ONLY NOISE: Real(istic) Love

COLUMNS|Only Noise

 

ONLY NOISE explores music fandom with poignant personal essays that examine the ways we’re shaped by our chosen soundtrack. This week, Erin Lyndal Martin shares a selection of songs that jar her out of a sardonic mindset when it comes to romance.

There’s nothing wrong with sugary love songs. But I don’t trust them because they tend to be completely non-specific. The poet in me cries out for more details. The realist in me wonders how the people in these songs ever get their laundry done if they’re always high on love. And the cynic in me thinks of all the bad dates, all the times I’ve swiped left, all the lore about how undesirable women are after 30, all the fat shaming, all the dick pics. But I feel hopeful when I hear songs about smart, jaded people who’ve found love, often unexpectedly.

These are some of the songs that give me hope.

“Miss You Till I Meet You” by Dar Williams (from My Better Self)
Dar Williams is a talented singer-songwriter who frequently tackles real-life situations in songs that address coming of age, going to therapy, and finding one’s place among gentrification.

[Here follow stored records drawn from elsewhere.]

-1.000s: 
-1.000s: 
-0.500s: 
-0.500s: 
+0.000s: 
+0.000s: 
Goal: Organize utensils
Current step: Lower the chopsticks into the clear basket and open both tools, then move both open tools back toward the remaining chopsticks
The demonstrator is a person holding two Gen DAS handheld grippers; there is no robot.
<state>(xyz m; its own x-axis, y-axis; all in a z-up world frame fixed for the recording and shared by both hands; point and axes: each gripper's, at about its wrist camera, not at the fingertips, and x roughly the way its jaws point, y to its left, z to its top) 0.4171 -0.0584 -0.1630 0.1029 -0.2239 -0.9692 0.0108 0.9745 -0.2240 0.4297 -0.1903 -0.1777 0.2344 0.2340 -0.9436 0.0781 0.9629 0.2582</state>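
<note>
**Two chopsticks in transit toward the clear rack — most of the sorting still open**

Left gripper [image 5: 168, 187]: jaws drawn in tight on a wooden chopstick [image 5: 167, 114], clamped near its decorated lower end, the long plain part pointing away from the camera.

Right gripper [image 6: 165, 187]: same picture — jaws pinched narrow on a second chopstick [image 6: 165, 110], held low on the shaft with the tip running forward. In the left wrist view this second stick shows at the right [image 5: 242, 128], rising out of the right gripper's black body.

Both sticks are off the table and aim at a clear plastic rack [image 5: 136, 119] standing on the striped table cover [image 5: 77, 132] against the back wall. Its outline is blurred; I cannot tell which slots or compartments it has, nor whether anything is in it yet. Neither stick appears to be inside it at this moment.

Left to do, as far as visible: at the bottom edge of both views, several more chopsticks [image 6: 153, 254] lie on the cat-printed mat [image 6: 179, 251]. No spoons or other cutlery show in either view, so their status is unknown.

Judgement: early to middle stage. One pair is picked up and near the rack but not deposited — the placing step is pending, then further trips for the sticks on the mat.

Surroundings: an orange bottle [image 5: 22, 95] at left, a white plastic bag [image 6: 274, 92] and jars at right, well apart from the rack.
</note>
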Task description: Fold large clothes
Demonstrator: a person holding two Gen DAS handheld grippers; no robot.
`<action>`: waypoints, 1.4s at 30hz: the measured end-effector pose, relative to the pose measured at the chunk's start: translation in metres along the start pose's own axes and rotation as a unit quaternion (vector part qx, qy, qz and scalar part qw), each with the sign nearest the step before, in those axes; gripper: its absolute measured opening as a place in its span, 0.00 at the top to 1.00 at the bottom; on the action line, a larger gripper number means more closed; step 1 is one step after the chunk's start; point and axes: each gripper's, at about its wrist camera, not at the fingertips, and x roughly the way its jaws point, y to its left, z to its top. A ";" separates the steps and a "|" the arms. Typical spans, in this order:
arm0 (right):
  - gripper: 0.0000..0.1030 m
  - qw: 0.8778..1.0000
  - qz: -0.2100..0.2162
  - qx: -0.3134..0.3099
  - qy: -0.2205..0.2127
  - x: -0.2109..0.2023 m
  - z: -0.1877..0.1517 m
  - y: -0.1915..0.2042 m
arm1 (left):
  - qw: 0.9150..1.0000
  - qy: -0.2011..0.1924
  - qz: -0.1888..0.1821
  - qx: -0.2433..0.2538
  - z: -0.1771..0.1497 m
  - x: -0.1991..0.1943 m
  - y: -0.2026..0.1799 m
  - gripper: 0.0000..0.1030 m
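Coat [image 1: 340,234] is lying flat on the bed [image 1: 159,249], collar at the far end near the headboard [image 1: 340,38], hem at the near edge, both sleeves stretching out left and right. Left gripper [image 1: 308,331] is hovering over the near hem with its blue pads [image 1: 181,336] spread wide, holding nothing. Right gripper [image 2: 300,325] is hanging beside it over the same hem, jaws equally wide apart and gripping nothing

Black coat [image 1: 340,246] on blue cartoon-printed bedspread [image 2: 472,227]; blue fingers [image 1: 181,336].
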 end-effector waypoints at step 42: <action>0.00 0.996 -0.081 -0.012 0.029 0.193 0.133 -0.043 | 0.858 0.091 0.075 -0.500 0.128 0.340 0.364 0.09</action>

Bad dates are not all alike. Sometimes I’ve come home from a date feeling down because my date and I had nothing in common, or maybe it just didn’t seem like the right time, or my date asked me weird questions like if I wrote “human interest fiction” or “technical fiction.” Afterwards, it helps to think about telling these stories to someone I do want to hang around. Someone I want to hang around me.

“Papa Was a Rodeo” by The Magnetic Fields (from 69 Love Songs – Disc 2)
Helmed by Stephin Merritt, the Magnetic Fields bring an irreverent sensibility to matters of love, usually with a twist of magical realism, as on their 69 Love Songs trilogy.

At first, labeling this song as “realistic” is a tough sell. What are the chances that two people could bond over their childhoods spent roping steers, only to spend decades wrestling alligators together? But, like a lot of Magnetic Field’s 69 Love Songs, there’s a grain of truth here. At a certain point, you stop hoping you’ll meet someone who has zero baggage. Not only is it impractical, but it has ceased to even be appealing; instead, you daydream about meeting someone who understands your baggage, who sees you and sees your baggage and says “yeah, me too.”

“Something Changed” by Pulp (from Different Class)
Pulp is a Britpop band known for songs about perversion and classism (not usually at the same time).

I got the Different Class CD in high school and remember flipping through the booklet and seeing the request not to read the lyrics while listening to the music. I listened for the snotty Britpop protest songs and lurid perversions, and then this song came on – a love song written for acoustic guitar. I was surprised, but I trusted Pulp not to mess with me too much, and I thought about this as being a love song for the sort of people who trust sneering Britpop bands with love songs. I love that it retroactively assigns importance to all the little things done on a day that ends up coincidentally being the day one falls in love.

“I Hope That I Don’t Fall in Love With You” by Tom Waits (from Closing Time)
Tom Waits is an iconic songwriter and musician known for his gravelly voice, rich lyrical imagery, and jarring songcraft.

I can’t tell you how many times I’ve gone to a bar alone with just a novel and a notebook, nursing a drink and scribbling down ideas while watching people around me. This song always reminds me of those nights. I’ve had many nights where that’s all that happens. If I’m lucky I write a few good lines or draw a cute picture of a cat. But those nights tend to blur together and I mostly remember the outlier nights, when a conversation with a stranger just happened, and I was excited and terrified to see where it went next.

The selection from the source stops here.